FIX AutoPeftModels never reduce embedding size (huggingface#2427)

BenjaminBossan · web-flow · commit 7320bb94a04f · 2025-03-14T14:17:31.000+01:00
Resolves huggingface#2415 There was a bug in AutoPeftModels where the embedding was always resized to the vocab size of the tokenizer when the tokenizer was found. This makes sense if the vocabulary was extended, but some models like Qwen already start out with "spare" embeddings, i.e. the embedding size is larger than the vocab size. This could result in the embedding being shrunk, which in turn resulted in an error when loading the weights.
diff --git a/src/peft/auto.py b/src/peft/auto.py
@@ -130,11 +130,14 @@ def from_pretrained(
                 token=token,
             )
 
-        if tokenizer_exists:
+        if tokenizer_exists and hasattr(base_model, "get_input_embeddings"):
             tokenizer = AutoTokenizer.from_pretrained(
                 pretrained_model_name_or_path, trust_remote_code=kwargs.get("trust_remote_code", False)
             )
-            base_model.resize_token_embeddings(len(tokenizer))
+            embedding_size = base_model.get_input_embeddings().weight.shape[0]
+            if len(tokenizer) > embedding_size:
+                # only resize if the tokenizer has a larger vocab size than there are embeddings
+                base_model.resize_token_embeddings(len(tokenizer))
 
         return cls._target_peft_class.from_pretrained(
             base_model,
diff --git a/tests/test_auto.py b/tests/test_auto.py
@@ -12,9 +12,9 @@
 # See the License for the specific language governing permissions and
 # limitations under the License.
 import tempfile
-import unittest
 
 import torch
+from transformers import AutoModelForCausalLM, AutoTokenizer
 
 from peft import (
     AutoPeftModel,
@@ -24,18 +24,20 @@
     AutoPeftModelForSeq2SeqLM,
     AutoPeftModelForSequenceClassification,
     AutoPeftModelForTokenClassification,
+    LoraConfig,
     PeftModel,
     PeftModelForCausalLM,
     PeftModelForFeatureExtraction,
     PeftModelForQuestionAnswering,
     PeftModelForSeq2SeqLM,
     PeftModelForSequenceClassification,
     PeftModelForTokenClassification,
+    get_peft_model,
 )
 from peft.utils import infer_device
 
 
-class PeftAutoModelTester(unittest.TestCase):
+class TestPeftAutoModel:
     dtype = torch.float16 if infer_device() == "mps" else torch.bfloat16
 
     def test_peft_causal_lm(self):
@@ -207,3 +209,23 @@ def test_peft_whisper(self):
         is_trainable = False
         # This should work
         _ = AutoPeftModel.from_pretrained(model_id, adapter_name, is_trainable, torch_dtype=self.dtype)
+
+    def test_embedding_size_not_reduced_if_greater_vocab_size(self, tmp_path):
+        # See 2415
+        # There was a bug in AutoPeftModels where the embedding was always resized to the vocab size of the tokenizer
+        # when the tokenizer was found. This makes sense if the vocabulary was extended, but some models like Qwen
+        # already start out with "spare" embeddings, i.e. the embedding size is larger than the vocab size. This could
+        # result in the embedding being shrunk, which in turn resulted in an error when loading the weights.
+
+        # first create a checkpoint; it is important that the tokenizer is also saved in the same location
+        model_id = "Qwen/Qwen2-0.5B"
+        model = AutoModelForCausalLM.from_pretrained(model_id)

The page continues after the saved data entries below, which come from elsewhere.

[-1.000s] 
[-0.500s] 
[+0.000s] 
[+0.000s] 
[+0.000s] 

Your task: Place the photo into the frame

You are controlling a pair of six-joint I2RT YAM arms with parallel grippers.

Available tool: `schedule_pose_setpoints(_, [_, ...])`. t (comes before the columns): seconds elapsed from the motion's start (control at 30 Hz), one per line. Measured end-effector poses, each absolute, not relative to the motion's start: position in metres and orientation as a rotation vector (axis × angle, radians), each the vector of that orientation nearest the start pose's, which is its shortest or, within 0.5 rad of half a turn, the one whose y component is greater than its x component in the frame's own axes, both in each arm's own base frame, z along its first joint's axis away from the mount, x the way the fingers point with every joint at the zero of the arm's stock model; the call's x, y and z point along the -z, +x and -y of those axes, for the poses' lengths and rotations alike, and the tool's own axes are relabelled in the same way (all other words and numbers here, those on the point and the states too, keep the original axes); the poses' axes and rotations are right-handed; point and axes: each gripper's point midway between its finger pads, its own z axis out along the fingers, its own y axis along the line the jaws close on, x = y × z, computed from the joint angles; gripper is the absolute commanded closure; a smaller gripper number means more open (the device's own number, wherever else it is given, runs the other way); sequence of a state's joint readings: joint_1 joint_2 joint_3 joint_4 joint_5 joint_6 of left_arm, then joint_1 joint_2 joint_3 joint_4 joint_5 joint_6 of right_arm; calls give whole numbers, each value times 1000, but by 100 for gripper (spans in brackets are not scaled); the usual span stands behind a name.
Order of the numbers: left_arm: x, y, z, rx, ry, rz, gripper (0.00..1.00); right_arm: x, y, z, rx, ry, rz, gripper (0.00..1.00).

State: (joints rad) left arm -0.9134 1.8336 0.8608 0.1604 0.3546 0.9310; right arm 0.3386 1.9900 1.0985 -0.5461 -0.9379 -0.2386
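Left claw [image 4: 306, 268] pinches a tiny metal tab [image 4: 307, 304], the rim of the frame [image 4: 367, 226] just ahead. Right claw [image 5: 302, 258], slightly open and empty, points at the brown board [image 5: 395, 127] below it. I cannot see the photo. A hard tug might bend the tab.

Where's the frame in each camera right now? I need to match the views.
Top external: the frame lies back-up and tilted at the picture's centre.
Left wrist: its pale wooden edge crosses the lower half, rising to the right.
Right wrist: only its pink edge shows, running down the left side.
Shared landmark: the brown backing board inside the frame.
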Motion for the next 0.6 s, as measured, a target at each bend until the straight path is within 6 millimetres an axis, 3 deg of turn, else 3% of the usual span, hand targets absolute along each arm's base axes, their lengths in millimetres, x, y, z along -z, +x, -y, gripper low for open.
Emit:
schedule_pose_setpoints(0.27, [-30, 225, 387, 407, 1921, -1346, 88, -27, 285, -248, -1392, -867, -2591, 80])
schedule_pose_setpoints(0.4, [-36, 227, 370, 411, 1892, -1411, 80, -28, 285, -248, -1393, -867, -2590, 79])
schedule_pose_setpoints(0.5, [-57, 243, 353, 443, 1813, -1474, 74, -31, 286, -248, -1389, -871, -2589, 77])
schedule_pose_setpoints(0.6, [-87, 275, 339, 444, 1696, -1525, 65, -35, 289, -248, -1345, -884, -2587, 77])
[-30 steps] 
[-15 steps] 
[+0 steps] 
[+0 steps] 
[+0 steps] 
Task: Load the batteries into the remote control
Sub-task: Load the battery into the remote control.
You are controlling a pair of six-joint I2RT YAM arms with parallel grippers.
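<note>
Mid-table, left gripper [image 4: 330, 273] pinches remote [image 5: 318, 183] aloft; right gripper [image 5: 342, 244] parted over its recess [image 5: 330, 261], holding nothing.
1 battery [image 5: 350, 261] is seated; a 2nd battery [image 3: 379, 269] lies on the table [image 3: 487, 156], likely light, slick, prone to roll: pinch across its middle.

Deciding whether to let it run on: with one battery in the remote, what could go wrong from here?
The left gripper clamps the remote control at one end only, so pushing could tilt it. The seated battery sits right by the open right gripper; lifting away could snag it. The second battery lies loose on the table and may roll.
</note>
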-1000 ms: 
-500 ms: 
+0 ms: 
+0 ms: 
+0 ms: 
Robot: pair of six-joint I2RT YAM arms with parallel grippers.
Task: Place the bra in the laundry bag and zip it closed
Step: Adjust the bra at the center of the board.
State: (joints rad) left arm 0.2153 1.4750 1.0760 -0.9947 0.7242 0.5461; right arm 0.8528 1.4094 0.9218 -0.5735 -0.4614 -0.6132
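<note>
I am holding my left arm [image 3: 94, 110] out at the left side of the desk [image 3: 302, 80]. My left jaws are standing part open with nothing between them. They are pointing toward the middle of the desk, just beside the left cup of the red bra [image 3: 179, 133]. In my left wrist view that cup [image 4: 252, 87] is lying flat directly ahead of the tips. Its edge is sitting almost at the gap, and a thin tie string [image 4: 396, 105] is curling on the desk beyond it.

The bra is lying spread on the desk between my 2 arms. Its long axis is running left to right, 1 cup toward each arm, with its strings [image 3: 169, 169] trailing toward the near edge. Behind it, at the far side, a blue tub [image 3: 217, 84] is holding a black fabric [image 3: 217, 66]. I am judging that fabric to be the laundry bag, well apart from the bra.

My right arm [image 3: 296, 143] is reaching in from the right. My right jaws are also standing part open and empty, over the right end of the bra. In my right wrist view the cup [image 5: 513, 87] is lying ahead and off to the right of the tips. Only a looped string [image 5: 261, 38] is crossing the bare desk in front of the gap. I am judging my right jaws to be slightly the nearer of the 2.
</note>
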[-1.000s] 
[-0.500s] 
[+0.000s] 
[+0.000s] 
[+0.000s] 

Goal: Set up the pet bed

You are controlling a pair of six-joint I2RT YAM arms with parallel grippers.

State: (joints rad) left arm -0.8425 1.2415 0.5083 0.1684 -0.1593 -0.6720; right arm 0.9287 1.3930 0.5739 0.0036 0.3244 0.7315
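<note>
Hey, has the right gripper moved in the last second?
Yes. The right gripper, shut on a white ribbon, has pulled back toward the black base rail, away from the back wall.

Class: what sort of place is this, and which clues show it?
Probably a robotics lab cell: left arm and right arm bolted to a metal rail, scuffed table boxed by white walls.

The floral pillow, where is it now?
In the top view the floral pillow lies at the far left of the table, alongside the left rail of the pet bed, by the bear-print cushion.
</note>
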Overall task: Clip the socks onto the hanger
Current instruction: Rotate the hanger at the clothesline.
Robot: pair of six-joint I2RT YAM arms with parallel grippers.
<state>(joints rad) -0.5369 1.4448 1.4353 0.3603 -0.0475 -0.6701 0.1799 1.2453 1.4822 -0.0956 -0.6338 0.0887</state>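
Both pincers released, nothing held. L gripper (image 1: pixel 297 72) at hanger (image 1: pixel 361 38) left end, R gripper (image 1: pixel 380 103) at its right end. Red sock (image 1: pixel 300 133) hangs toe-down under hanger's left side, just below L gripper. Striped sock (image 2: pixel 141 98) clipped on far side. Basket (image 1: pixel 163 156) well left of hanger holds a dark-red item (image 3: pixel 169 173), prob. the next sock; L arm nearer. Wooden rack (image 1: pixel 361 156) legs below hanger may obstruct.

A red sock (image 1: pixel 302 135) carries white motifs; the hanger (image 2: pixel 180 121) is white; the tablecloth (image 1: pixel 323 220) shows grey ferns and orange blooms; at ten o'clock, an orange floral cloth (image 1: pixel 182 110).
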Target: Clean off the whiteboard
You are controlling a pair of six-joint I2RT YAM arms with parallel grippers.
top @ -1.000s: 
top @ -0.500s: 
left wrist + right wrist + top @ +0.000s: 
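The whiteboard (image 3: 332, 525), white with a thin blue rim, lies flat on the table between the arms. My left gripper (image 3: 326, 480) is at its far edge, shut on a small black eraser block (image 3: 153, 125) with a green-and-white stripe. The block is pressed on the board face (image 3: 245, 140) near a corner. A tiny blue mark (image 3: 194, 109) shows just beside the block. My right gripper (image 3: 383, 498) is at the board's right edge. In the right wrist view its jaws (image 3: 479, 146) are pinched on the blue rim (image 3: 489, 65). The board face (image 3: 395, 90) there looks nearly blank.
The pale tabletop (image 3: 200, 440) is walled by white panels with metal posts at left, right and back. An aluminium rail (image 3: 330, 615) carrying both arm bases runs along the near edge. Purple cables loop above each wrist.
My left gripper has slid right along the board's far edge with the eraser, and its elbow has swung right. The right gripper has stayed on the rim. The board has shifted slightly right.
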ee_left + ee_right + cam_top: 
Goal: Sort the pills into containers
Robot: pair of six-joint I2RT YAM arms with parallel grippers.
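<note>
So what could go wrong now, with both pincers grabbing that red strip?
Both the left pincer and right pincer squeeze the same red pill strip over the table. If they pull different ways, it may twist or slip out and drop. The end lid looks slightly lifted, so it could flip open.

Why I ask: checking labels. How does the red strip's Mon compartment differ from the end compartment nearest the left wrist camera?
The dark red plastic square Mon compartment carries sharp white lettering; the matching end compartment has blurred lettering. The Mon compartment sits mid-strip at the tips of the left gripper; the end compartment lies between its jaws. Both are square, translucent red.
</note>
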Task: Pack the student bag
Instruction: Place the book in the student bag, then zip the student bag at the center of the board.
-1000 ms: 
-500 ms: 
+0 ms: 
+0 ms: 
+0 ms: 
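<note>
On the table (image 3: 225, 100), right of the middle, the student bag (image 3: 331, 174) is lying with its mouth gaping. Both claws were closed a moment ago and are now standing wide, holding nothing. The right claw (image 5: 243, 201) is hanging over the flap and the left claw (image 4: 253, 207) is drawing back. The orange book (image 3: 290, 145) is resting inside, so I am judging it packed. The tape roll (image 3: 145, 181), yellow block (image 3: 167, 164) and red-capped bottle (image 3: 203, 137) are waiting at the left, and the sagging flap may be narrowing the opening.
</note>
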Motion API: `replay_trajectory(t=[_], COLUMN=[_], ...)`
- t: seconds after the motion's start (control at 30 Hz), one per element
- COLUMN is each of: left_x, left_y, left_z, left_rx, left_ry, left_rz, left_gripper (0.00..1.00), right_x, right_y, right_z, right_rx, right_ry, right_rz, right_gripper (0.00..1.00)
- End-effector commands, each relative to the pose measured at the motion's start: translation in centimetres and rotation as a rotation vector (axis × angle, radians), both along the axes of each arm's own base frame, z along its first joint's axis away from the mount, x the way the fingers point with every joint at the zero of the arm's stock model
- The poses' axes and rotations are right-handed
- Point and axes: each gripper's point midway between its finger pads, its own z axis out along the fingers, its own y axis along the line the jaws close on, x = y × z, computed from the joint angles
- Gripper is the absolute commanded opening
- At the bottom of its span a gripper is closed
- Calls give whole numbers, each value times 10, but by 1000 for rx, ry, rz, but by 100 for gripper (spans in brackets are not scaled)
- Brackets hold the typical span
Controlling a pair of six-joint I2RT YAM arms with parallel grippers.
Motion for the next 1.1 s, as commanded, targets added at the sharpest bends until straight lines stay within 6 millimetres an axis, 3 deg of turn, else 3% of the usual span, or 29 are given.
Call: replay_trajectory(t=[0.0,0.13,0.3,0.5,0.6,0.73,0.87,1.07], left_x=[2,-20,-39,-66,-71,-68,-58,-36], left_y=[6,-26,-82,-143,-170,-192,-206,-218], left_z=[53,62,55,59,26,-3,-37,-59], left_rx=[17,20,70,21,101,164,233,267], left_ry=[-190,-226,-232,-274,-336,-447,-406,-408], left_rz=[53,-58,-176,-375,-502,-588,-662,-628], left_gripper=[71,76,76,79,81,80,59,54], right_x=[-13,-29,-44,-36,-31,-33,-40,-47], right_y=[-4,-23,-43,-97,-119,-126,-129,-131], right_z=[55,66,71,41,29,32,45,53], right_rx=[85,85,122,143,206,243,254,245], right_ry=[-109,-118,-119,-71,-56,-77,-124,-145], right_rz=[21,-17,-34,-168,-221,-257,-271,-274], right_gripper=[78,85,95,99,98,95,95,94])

+        tokenizer = AutoTokenizer.from_pretrained(model_id)
+        model = get_peft_model(model, LoraConfig(modules_to_save=["lm_head", "embed_token"]))
+        model.save_pretrained(tmp_path)
+        tokenizer.save_pretrained(tmp_path)
+
+        # does not raise; without the fix, it raises:
+        # > size mismatch for base_model.model.lm_head.modules_to_save.default.weight: copying a param with shape
+        # torch.Size([151936, 896]) from checkpoint, the shape in current model is torch.Size([151646, 896]).
+        AutoPeftModelForCausalLM.from_pretrained(tmp_path)